Why a detailed analysis of balance sheet strength can be key to identifying attractive opportunities.
Andy: Balance sheet strength and financial soundness is paramount to what we are doing here.
When we’re looking at balance sheets, we try to focus on gross and net debt to EBITDA. In that regard we’re trying to think like credit analysts. And our goal here is to ensure that (A) companies will be able to service their debts without issue and (B) that really servicing the debt is not going to be a focus of the company, that it's a minor concern. They’re going to instead be focused on operations of the business.
M&A is something that we analyze very carefully.
Brad: Most small-cap stocks they get on this M&A treadmill. They do a deal or two. They put debt on their balance sheet, it becomes permanent because they don't have the free cash flow generation, or the business strategy, or the discipline to pay down that debt in relatively short order.
We like to invest in companies that have a manageable amount of leverage and oftentimes we will invest in companies that do have debt.
But there must be a catalyst which is reflected in an inflection free cash flow generation, which will lead to a subsequent deleverage in the balance sheet.

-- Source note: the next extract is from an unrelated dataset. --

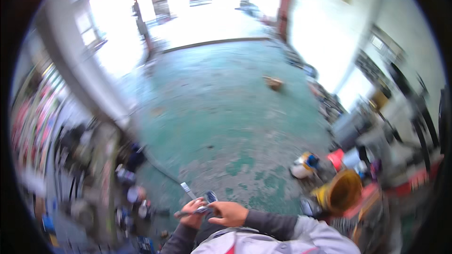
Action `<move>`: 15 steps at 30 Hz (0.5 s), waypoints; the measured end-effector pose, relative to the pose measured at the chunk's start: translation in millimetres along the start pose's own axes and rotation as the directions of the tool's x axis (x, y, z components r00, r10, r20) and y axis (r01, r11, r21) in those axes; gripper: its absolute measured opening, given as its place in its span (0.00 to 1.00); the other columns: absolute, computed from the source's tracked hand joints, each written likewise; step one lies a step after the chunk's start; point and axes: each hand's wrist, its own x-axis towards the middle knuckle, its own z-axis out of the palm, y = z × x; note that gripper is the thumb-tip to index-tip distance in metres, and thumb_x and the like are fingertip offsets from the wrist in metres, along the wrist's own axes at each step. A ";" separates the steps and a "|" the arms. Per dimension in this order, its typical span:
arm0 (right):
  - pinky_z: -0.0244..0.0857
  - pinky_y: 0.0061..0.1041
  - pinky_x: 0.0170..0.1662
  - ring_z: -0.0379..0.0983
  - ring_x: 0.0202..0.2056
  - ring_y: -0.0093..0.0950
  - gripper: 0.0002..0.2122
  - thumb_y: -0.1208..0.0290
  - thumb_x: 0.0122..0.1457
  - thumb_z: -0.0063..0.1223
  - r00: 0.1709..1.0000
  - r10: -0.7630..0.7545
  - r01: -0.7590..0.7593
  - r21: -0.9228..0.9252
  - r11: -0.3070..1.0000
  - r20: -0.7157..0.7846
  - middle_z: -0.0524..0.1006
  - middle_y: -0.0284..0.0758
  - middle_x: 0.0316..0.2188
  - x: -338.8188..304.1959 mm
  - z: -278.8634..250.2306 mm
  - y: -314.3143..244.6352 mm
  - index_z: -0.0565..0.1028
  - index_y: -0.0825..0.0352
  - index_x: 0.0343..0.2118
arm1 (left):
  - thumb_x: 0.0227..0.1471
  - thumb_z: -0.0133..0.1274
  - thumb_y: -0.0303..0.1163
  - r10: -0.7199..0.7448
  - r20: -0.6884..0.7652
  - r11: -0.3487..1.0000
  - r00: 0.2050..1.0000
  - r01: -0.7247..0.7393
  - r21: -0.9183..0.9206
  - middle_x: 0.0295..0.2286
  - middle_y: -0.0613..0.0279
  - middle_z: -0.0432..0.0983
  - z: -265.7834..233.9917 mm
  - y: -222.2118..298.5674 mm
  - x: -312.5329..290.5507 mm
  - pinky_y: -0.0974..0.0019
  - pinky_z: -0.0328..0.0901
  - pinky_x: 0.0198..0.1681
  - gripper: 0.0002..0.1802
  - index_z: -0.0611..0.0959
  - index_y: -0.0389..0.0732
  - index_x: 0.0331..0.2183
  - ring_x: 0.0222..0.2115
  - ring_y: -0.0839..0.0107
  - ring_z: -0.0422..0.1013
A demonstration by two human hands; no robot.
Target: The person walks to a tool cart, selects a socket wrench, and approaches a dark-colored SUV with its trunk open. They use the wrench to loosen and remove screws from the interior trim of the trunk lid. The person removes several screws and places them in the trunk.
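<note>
Close in front of my body, my left hand (pixel 190 215) and my right hand (pixel 230 214) meet. My left fingers are closed round a grey metal tool (pixel 201 210), blurred, its exact kind unclear. My right thumb and fingers pinch the same tool at its right end. A thin strip with a pale flat end (pixel 187 188) sticks up beyond my left hand. Just beyond my fingers shows a small dark object with a shiny rim (pixel 210 197); whether it is joined to the tool, I cannot tell.
A worn green floor (pixel 212 113) stretches to a bright wide doorway. On it lies a brown basket-like object (pixel 273 83). At right stand a yellow bucket (pixel 341 190) and a white-and-yellow container (pixel 303 165). A cluttered bench (pixel 101 174) runs along the left.
</note>
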 end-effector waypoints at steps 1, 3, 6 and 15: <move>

Or a company that may have a noncore asset, they’re desiring to sell which will also lead to a significant deleverage in the balance sheet in a reasonably short period of time.
Andy: In simplistic terms we try to think of small caps as containing two big risks. We think of financial risk and operational risk. Operational risk is really hard to avoid in small caps. They generally lack scale, they have smaller management teams, less bandwidth in the management teams, and for that reason operational risk is something that we cannot avoid.
Brad: On the other hand, financial risk is associated with companies that have leverage. Lots of debt can cause operating risks to be very high in a company and that’s a risk we do not like to take.